Segment Start: Provided material
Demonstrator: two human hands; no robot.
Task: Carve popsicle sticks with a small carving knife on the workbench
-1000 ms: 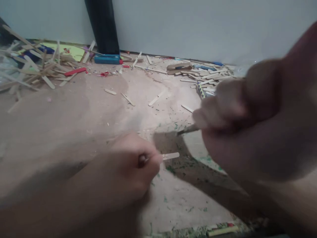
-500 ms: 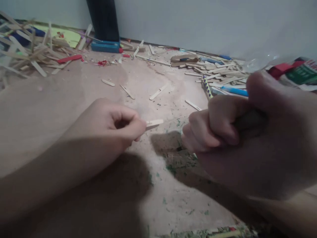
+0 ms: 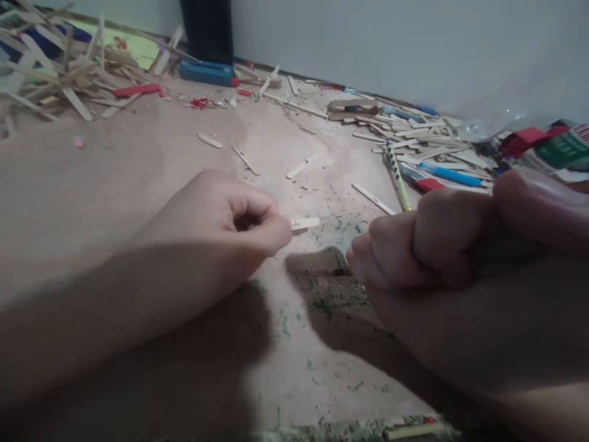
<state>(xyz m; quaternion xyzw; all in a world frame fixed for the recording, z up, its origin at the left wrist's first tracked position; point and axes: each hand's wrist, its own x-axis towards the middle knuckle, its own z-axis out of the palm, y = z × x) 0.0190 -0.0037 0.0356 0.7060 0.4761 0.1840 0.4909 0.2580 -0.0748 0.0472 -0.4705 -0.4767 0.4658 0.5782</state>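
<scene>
My left hand [image 3: 239,227] pinches a short pale popsicle stick [image 3: 306,223] between thumb and finger, its free end pointing right just above the tabletop. My right hand [image 3: 427,258] is closed in a fist to the right of it, thumb uppermost. Whatever lies inside that fist is hidden by the fingers. A small dark tip shows just left of the fist's lower edge, and I cannot tell what it belongs to. Beyond the hands lie a few cut popsicle stick pieces [image 3: 301,166], apart from both hands.
A heap of popsicle sticks [image 3: 76,101] fills the back left, beside a blue block [image 3: 206,72] under a dark upright. More sticks [image 3: 427,132], a dotted yellow pen [image 3: 398,178], a blue pen [image 3: 451,175] and a clear plastic piece [image 3: 490,124] lie at right. Green shavings dot the table [image 3: 294,362].
The view has shifted slightly. My left hand, still pinching the stick, appears further right; my right fist appears lower and further right, uncovering more of the dotted pen.
</scene>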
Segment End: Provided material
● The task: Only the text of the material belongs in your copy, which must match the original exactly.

● Output for this task:
Demonstrator: two human hands; no robot.
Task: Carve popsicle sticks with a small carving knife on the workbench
-1000 ms: 
-500 ms: 
+0 ms: 
<state>(xyz m; quaternion xyzw; all in a world frame fixed for the recording, z up, its origin at the left wrist's first tracked position; point and axes: each hand's wrist, its own x-axis towards the middle knuckle, its own z-axis out of the palm, y = z × x) 0.0190 -0.0037 0.0356 0.7060 0.4761 0.1840 0.4909 0.2580 -0.0748 0.0472 -0.4705 -0.4767 0.4658 0.5782</state>
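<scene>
My left hand [image 3: 239,227] pinches a short pale popsicle stick [image 3: 306,223] between thumb and finger, its free end pointing right just above the tabletop. My right hand [image 3: 427,258] is closed in a fist to the right of it, thumb uppermost. Whatever lies inside that fist is hidden by the fingers. A small dark tip shows just left of the fist's lower edge, and I cannot tell what it belongs to. Beyond the hands lie a few cut popsicle stick pieces [image 3: 301,166], apart from both hands.
A heap of popsicle sticks [image 3: 76,101] fills the back left, beside a blue block [image 3: 206,72] under a dark upright. More sticks [image 3: 427,132], a dotted yellow pen [image 3: 398,178], a blue pen [image 3: 451,175] and a clear plastic piece [image 3: 490,124] lie at right. Green shavings dot the table [image 3: 294,362].
The view has shifted slightly. My left hand, still pinching the stick, appears further right; my right fist appears lower and further right, uncovering more of the dotted pen.
</scene>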

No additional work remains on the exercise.